A business problem where decision tree models can be useful is subscription fraud. In telecommunications, subscription fraud is when a fraudster uses a stolen or a synthetic identity to acquire mobile devices and services with no intention to pay. In many countries, telecommunications regulations allow customers to remain insolvent for a period without getting their services blocked. This causes major financial damages to the companies. Subscription fraud in telecommunications can be even worse as the proceeds and services are sometimes used by organized crime and terrorist networks. The main goal of the model is to detect subscription fraud and to prevent intentional bad debts. Fraud analysts need to be careful when assessing the cases to avoid adversely impacting the customer journey for the genuine customers. Blocking genuine communication services by mistake is a genuine problem.
As shown in Figure 3.3, a usual framework involving fraud – either subscription fraud or usage fraud – consists of a customer relationship management (CRM) system to receive customers’ orders. These orders are evaluated by a credit system (it can be accomplished using a credit bureau). In parallel, these orders can also be analyzed by a subscription fraud system, which normally receives information about past customers’ transactions. For example, in telecommunications, all raw transactions (calls or even calls attempted) are fetched by the collection systems. This system sends all transactions to a mediation system to aggregate all information and filter the billable transactions. These billable transactions are sent to the billing systems, which process the bills and charge the customers. All this information, in different levels, are used to evaluate and detect subscription and usage fraud.
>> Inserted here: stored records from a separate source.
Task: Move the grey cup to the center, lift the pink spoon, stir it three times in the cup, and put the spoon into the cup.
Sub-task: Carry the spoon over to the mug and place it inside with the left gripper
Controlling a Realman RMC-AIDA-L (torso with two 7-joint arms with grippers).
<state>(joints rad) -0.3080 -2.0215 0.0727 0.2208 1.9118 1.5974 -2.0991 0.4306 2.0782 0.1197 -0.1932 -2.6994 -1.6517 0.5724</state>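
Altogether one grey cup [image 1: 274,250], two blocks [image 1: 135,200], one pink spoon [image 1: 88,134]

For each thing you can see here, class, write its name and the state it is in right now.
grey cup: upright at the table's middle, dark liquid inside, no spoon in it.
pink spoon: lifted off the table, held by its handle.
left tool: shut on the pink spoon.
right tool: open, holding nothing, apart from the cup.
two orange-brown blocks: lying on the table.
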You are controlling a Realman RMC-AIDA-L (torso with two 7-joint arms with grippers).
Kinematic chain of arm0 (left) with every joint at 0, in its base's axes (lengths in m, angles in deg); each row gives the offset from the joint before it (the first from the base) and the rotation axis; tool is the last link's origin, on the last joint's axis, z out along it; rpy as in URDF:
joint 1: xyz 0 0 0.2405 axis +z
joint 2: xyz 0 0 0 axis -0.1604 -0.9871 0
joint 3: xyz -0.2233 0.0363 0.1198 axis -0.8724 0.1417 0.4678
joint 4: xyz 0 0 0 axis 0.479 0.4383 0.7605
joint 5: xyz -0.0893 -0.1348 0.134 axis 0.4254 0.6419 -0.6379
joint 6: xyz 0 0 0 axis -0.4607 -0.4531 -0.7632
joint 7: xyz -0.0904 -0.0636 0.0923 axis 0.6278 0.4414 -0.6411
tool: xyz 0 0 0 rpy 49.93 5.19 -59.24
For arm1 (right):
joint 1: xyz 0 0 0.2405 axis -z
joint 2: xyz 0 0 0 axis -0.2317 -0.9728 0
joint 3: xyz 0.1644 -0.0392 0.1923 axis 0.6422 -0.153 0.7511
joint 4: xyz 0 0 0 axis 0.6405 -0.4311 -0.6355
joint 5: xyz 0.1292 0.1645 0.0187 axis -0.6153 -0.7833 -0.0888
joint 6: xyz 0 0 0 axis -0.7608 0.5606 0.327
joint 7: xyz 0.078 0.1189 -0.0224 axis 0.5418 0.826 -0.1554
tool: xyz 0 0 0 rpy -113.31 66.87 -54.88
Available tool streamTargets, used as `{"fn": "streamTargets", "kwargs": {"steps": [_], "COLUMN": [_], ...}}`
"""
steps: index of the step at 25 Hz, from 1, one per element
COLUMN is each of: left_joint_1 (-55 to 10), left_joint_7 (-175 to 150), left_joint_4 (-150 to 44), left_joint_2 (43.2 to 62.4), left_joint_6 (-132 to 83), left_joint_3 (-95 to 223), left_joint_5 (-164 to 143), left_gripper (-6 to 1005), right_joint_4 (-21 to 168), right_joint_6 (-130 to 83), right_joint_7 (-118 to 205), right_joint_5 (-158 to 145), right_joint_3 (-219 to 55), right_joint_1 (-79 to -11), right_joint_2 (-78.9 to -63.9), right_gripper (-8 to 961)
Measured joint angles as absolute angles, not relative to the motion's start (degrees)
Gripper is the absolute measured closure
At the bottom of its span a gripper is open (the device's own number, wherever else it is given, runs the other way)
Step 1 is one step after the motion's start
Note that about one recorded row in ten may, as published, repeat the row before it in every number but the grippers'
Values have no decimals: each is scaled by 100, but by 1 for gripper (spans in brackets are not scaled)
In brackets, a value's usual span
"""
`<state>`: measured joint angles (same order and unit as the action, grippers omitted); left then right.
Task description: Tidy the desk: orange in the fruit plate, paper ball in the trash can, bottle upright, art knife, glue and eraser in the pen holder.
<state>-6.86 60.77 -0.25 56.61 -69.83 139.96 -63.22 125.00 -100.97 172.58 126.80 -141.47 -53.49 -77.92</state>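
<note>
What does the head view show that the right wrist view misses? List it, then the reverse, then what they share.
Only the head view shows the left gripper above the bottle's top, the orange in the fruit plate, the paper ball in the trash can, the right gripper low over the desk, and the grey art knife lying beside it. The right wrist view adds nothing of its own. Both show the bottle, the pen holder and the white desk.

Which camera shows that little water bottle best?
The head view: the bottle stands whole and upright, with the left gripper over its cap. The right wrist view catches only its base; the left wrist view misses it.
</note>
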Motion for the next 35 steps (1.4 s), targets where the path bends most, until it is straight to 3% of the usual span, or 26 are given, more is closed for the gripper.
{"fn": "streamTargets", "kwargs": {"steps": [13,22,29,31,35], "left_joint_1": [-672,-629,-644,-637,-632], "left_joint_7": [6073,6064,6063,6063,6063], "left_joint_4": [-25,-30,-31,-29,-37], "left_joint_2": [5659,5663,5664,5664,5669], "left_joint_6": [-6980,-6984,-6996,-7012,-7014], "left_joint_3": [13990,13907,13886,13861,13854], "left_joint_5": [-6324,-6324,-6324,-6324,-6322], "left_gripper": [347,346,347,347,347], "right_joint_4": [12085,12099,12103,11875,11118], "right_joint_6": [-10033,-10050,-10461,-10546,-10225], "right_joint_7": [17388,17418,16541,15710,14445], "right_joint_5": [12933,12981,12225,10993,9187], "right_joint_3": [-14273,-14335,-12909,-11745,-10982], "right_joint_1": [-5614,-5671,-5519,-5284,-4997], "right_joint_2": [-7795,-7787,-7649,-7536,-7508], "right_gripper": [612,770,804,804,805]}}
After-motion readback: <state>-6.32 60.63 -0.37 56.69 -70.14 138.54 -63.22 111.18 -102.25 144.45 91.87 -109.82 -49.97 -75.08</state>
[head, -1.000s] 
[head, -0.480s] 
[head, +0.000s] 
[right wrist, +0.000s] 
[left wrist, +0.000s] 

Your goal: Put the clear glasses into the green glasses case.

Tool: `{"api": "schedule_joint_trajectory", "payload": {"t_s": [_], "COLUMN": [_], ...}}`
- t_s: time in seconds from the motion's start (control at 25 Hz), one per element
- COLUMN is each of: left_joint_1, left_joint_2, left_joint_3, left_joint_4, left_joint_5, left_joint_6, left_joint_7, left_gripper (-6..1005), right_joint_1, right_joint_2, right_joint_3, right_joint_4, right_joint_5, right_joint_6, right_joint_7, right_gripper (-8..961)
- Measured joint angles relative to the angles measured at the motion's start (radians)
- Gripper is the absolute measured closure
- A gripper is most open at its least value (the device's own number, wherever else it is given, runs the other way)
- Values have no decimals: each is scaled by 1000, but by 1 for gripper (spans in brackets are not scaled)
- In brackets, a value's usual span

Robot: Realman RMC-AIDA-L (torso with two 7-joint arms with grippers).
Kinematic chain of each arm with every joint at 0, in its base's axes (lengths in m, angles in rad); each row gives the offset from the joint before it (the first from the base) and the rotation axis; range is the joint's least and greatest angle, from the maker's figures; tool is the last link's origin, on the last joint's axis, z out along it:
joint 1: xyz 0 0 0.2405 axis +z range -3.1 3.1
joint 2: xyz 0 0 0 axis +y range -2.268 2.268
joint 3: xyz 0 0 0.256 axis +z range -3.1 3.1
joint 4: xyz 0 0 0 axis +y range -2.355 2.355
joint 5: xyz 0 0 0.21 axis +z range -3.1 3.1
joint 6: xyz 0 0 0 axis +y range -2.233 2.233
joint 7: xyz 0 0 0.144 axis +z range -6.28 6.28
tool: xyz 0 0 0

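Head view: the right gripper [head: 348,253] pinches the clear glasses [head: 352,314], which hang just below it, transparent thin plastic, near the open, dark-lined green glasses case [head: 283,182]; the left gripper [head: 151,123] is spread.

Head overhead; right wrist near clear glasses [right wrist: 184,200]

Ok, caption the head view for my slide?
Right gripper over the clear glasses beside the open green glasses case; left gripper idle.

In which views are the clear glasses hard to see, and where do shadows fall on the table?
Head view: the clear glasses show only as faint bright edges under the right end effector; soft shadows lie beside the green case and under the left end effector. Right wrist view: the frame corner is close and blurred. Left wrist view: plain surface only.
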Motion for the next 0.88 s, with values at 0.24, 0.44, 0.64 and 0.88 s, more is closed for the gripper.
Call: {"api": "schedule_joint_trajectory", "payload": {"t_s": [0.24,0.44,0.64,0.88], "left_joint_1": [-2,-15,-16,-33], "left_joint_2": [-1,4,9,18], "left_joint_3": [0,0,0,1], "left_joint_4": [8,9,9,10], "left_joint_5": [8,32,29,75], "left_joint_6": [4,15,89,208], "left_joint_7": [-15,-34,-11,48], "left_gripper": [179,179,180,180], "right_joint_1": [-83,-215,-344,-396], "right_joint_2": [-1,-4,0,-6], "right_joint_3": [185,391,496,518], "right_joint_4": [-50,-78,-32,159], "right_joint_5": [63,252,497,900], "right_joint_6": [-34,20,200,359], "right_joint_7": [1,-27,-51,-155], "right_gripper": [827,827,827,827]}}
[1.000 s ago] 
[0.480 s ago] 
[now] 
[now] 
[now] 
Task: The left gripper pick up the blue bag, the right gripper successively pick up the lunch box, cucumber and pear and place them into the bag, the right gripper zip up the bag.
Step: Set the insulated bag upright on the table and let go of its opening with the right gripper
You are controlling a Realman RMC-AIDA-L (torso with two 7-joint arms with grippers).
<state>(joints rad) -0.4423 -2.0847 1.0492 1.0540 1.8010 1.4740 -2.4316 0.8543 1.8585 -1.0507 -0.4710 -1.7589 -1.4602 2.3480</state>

Historical customer information and transaction information are gathered in the data warehouse, which provides the data needed by the data mining tool, environment, or system to train, evaluate, and deploy the predictive models.When a service order is placed in the call center (CRM), the service representative must decide in a matter of seconds whether the request is a fraudulent event or a genuine request. This can be accomplished using decision tree models that recognize patterns associated with subscription fraud. Some of the information used could include stolen identities, fake addresses, specific payment methods, and known blocked lists. The models are used to compute the probability of subscription fraud, and these scores are relayed to the service representative. With this information, the service representative can decide whether this is subscription fraud or a genuine customer. As the decision tree models are fit because of a set of rules based on thresholds, some of the rules that are the most correlated to the subscription fraud can be communicated to the representative when evaluating the case. The list of rules generated by the decision tree is especially useful to the service representative during the customer call but also to the team of fraud analysts when analyzing the cases afterward. Some of the high probability subscription fraud cases might go through during the customer service call, but fraud analysts can evaluate cases afterward to decide what actions to take on some of the orders.